Introduction
CPU load is generated by the guest and its applications as well ESX Server as it provides a virtual interface to the hardware. While the work performed by the host does result in some increase in load, the great majority of processing is due to the applications in the VM. A solid understanding of the workload profile regardless of the virtual environment can assist CPU analysis.
Check Utilization
Invoke esxtop. By default, it should show CPU utilization but pressing ‘c' will ensure this data is being displayed. The following figure shows example data produced on a test system.
Observe the following:
- The PCPU(%) line in the header shows utilization for the processor(s) by core and in total. The comma-delimited data first displayed shows core utilization followed by "used total" which averages utilization of all cores.
- The LCPU(%) line shows the percentage of CPU utilization per logical CPU. The percentages for the logical CPUs belonging to a package add up to 100 percent. This line appears only if hyperthreading is present and enabled.
- The CCPU(%) line shows the percentages of total CPU time as reported by the ESX Server service console. Use of any third party software, such as management agents and backup agents, inside the service console, may result in high CCPU(%) number.
- There is an idle world running whose %USED entry displays the amount of CPU cycles that remain unused. If the idle world is reported at less than 100% utilization then only a fraction of one physical core remains for additional work. As this number can max out at many hundreds of percentages (100% for each core) small numbers here represent heavily loaded systems.
- Check the utilization (%USED) of the interesting VMs. The VMs are reported here with the names specified at their time of creation. Like the idle row, utilization for each VM can exceed 100%. A VM that was provided two vCPUs, as an example, can max out at 200% CPU utilization.
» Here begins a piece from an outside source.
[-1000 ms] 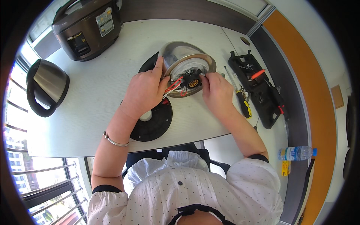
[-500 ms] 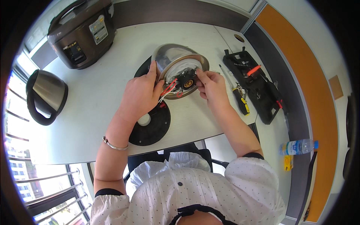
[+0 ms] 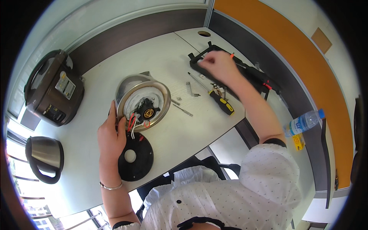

- Expand the group data for the VM that is most interesting. This is done by hitting ‘e' and then entering the group ID number (GID) for the VM. The figure below contains a CPU-expanded version for GID "30" in the previous figure. Once expanded, esxtop will expand rows and provide counter data for every world in the group. This includes:
- vmmX: For each vCPU provided to the VM, a virtual machine monitor (VMM) world is displayed. This world will perform the majority of the work required to execute and virtualize the guest code (OS, application, and hypervisor).
- vcpu-X: A vcpu-X world is created to assist the VMM world for each vCPU. Primarily this work revolves around the virtualization of the IO devices.
- mks: Mouse, keyboard, and screen interrupt servicing.
- vmware-vmx: The VMX worlds assist in maintenance and communications with other worlds and should not represent a material portion of the group utilization.
Evaluate the Data and Correct the System
The general flow for evaluation starts by considering the system's load. Is the system overloaded with too many VMs? Is the guest using all of its vCPUs and simply requires more or faster processors? Are all guests waiting for IO? For example:
- Check the PCPU(%) line to see if all cores' utilization is near 100%. In this case the system is saturated. If multiple VMs are competing for the CPUs, try to reduce the VMs on the system or find other means of decreasing the load on the system. See "CPU Saturation of Host" below.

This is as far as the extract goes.